TASK DETAILS: Exactly as written, transcribe each line of the listing.

[Start of section]

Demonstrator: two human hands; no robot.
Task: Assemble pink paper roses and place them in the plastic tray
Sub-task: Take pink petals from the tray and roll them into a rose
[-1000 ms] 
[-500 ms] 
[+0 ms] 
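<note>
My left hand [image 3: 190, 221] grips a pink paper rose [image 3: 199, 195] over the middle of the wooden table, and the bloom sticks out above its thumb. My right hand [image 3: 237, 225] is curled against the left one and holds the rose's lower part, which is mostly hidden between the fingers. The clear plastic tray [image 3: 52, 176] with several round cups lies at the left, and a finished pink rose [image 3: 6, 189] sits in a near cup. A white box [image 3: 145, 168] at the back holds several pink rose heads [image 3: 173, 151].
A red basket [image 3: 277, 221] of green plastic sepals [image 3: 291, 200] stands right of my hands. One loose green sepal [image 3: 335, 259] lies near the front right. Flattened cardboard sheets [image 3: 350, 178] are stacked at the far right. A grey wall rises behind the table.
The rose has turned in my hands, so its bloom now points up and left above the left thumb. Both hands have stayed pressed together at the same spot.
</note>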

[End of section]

SOLUTION:
Demonstrator: two human hands; no robot.
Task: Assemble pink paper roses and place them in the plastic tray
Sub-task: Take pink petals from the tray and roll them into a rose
[-1000 ms] 
[-500 ms] 
[+0 ms] 
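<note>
My left hand [image 3: 190, 221] grips a pink paper rose [image 3: 199, 195] over the middle of the wooden table, and the bloom sticks out above its thumb. My right hand [image 3: 237, 225] is curled against the left one and holds the rose's lower part, which is mostly hidden between the fingers. The clear plastic tray [image 3: 52, 176] with several round cups lies at the left, and a finished pink rose [image 3: 6, 189] sits in a near cup. A white box [image 3: 145, 168] at the back holds several pink rose heads [image 3: 173, 151].
A red basket [image 3: 277, 221] of green plastic sepals [image 3: 291, 200] stands right of my hands. One loose green sepal [image 3: 335, 259] lies near the front right. Flattened cardboard sheets [image 3: 350, 178] are stacked at the far right. A grey wall rises behind the table.
The rose has turned in my hands, so its bloom now points up and left above the left thumb. Both hands have stayed pressed together at the same spot.
</note>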

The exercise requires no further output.